The important part for the fishing industry is Section 3, which states: “The Treaties shall cease to apply.” These few words are key to understanding the implications of the UKs withdrawal and must be understood in order to regain and rebuild UK fishing for the future.
The position/procedure is very clear – when the UK withdraws from the EU as per the provisions of Article 50, the treaties, and the regulations that take their authority from the treaties, cease to apply to the UK. As the CFP is constructed from regulations, the CFP ceases to apply too.
This means at midnight on the given Brexit day, our Exclusive Economic Zone (EEZ) of 200 nautical miles/median line and ALL resources therein as per international law under UNCLOS 3 automatically revert back to the UK.
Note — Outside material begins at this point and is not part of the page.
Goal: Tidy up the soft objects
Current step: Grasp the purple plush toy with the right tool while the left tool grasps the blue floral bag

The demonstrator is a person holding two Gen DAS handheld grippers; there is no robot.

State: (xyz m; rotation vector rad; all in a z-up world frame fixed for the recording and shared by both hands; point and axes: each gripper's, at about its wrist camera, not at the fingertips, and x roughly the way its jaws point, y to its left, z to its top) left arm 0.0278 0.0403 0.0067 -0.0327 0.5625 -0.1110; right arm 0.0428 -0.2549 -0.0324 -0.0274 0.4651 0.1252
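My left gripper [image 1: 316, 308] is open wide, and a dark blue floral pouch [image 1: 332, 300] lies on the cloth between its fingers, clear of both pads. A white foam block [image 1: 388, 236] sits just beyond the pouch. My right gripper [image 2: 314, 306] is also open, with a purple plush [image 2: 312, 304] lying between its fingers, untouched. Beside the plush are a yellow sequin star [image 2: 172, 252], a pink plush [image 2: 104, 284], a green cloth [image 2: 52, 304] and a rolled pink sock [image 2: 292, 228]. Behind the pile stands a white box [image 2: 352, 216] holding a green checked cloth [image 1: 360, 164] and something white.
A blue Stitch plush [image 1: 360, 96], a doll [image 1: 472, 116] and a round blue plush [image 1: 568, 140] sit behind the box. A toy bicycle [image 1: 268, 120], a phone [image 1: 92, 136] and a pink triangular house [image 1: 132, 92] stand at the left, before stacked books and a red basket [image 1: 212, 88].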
The existing quota system and relative stability share out will cease to apply in UK waters as these were created by Regulation 170/1983, now Regulation 1380/2013.
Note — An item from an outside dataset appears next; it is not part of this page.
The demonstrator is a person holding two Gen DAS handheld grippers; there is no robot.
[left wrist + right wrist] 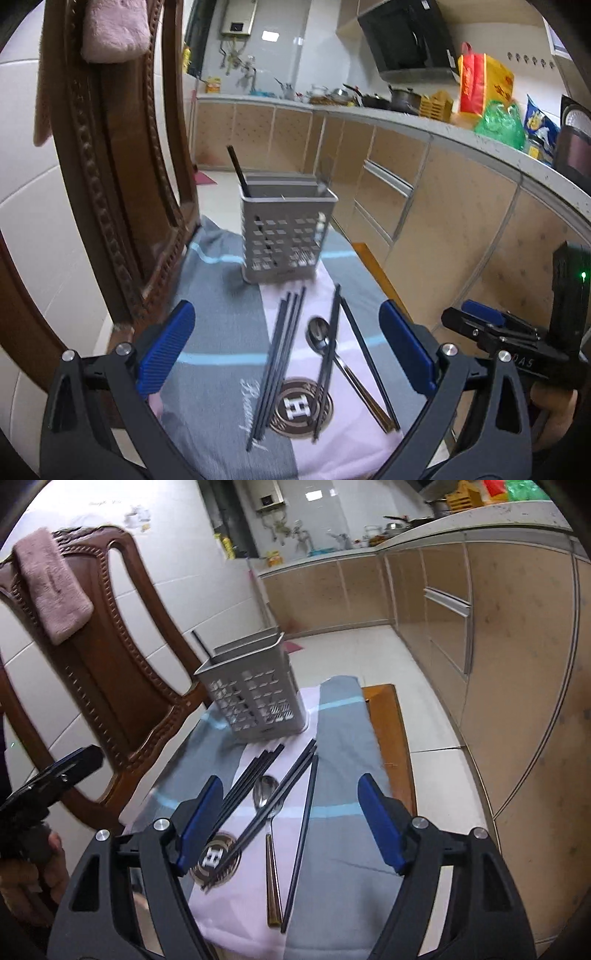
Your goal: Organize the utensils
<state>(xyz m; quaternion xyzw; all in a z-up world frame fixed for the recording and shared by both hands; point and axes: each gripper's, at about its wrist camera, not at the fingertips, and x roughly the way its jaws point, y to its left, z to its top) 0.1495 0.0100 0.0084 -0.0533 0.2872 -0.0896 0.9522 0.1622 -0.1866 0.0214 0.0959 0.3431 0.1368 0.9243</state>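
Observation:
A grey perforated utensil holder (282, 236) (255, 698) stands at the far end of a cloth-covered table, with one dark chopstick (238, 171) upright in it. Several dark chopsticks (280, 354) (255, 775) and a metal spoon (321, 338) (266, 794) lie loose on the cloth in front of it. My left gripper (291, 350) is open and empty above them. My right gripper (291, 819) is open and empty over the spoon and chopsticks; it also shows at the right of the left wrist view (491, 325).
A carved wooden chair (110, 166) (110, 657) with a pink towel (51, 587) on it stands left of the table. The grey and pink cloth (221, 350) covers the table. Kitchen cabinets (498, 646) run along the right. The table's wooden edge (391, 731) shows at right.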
So called historic rights will also cease to apply as these were introduced from the 1971 reference period and were established by our Accession Treaty – Section 2, Article 100, parts 2/3.
The effect of Brexit, and the system of exit as established in Article 50, agreed by all 28 Member States, means the CFP and its mechanisms all cease to apply to the UK – resultantly ALL control and ALL resources automatically return to the UK.
There is nothing to negotiate except future reciprocal arrangement on an individual needs basis where necessary – nothing else.
The UK starts with a clean slate providing a golden opportunity to establish a UK policy that is fit for purpose, fair to all and restores our industry and coastal communities that have been so devastated to a level worthy of the responsibility of harvesting the nations fisheries resources.
The ball will firmly be back in the UKs court and our Ministers need only sit back, fold their arms, and wait. This is not conjecture but a statement of the legal facts.
That some industry leaders talk of bartering access for relative stability quota is of deep concern.
To do so would recognise and roll relative stability shares and historic rights into UK law saddling the UK industry with the situation and set up of CFP in all but name.
This may suit a minority of vested interests but would betray the opportunity of Brexit to repatriate and rejuvenate UK fishing for the benefit of everyone and this is what we must look to.
Fishing for Leave are working tirelessly to achieve that objective, and the whole Industry and the public.